Turner and colleagues examined the US Food and Drug Administration (FDA) drug approval packages for 8 second-generation antipsychotics and found 24 FDA-registered premarketing trials. Four (17%) of the trials were unpublished; of these, 3 failed to show that the study drug had a statistical advantage over placebo and 1 showed that the study drug was statistically inferior to the active control drug. The remaining 20 studies (83%) were published in peer-reviewed journals.

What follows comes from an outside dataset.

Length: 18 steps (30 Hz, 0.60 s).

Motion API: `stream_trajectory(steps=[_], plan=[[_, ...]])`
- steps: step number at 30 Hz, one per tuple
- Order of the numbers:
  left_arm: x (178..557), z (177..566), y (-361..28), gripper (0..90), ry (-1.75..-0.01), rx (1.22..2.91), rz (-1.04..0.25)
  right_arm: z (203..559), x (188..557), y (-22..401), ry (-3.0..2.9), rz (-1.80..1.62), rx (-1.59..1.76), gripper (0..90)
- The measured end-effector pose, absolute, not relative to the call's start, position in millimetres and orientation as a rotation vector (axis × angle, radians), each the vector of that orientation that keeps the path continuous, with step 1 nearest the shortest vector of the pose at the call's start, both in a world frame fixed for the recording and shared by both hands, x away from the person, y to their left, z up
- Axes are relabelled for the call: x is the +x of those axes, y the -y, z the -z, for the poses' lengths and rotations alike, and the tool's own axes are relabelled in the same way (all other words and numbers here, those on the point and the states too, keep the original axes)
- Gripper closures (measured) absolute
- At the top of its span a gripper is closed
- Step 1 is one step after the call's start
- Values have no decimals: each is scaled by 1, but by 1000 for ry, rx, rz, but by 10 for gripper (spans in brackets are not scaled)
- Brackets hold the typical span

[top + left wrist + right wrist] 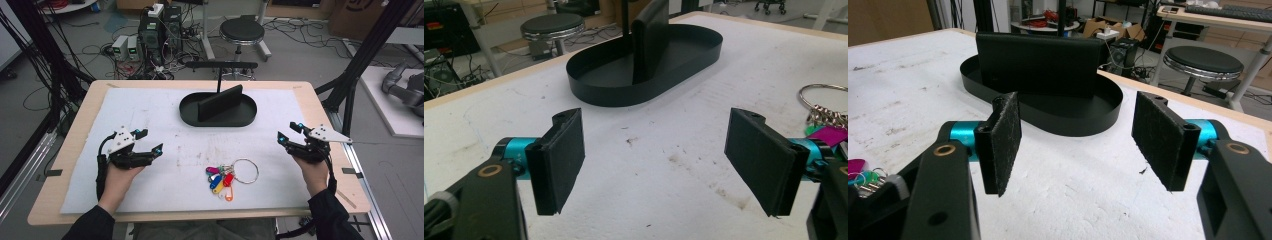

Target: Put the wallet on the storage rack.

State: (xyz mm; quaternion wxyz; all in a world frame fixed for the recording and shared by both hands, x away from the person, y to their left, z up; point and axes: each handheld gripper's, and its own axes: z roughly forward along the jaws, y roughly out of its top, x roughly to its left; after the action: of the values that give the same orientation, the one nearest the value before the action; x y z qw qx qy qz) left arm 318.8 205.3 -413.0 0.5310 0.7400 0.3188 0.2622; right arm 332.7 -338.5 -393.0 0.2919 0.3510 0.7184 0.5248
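A bunch of keys with coloured tags [220, 180] on a large metal ring [245, 170] lies on the white mat near the table's front edge, between my two hands. My left gripper [150, 141] rests at the mat's left side, jaws wide open and bare. At the right side my right gripper [290, 131] is likewise open with nothing between its pads. In the left gripper view the ring [824, 95] and a pink tag [826, 135] lie just past the right jaw. The right gripper view has the tags [860, 172] at its lower left edge.
A black oval tray [218, 119] with an upright black panel [220, 102] stands at the back middle of the mat. A black post with a crossbar [220, 65] rises behind it. Beyond the table are a round stool [242, 31], cables and electronics.
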Motion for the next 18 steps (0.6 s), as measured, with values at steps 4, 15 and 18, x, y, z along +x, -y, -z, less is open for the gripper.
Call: stream_trajectory(steps=[4,15,18], plan=[[320,415,-205,241,-764,1770,-621,394,333,340,-1918,-1392,949,366],[321,419,-207,241,-775,1777,-608,397,339,341,-1905,-1377,968,354],[319,419,-207,241,-774,1778,-618,397,341,342,-1903,-1374,972,350]])
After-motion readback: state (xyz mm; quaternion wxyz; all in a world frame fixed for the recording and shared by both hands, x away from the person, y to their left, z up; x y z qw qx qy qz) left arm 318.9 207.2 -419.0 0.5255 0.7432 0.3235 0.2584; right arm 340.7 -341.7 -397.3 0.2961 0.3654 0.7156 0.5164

Not evident from some of the published articles, but mentioned in the FDA review, was that active controls demonstrated superiority over the tested drug in some studies. However, in the end, the association between trial outcome and publication status did not reach statistical significance. The increase in the effect size point estimate as a result of publication bias was modest (8%) and not statistically significant. The investigators concluded that the magnitude of publication bias in antipsychotic trials was lower than that found previously in antidepressant trials, possibly because antipsychotics more consistently demonstrate superiority to placebo.

Viewpoint


This study examined a narrow range of research that was completed purely for regulatory approval. Very few studies were unpublished; these may not have been submitted for publication because of the belief that negative and failed studies are of no interest to journals. The cynic would say that these studies were intentionally "buried." However, in the era of clinical trial registries, it is no longer possible for this behavior to go unnoticed.

Of value is the link provided to the drug approval packages that the study authors meticulously collected and posted in a digital repository at Oregon Health & Science University. These versions are an improvement over what you would download from the FDA directly because they have been assembled into PDFs, concatenated, and made searchable.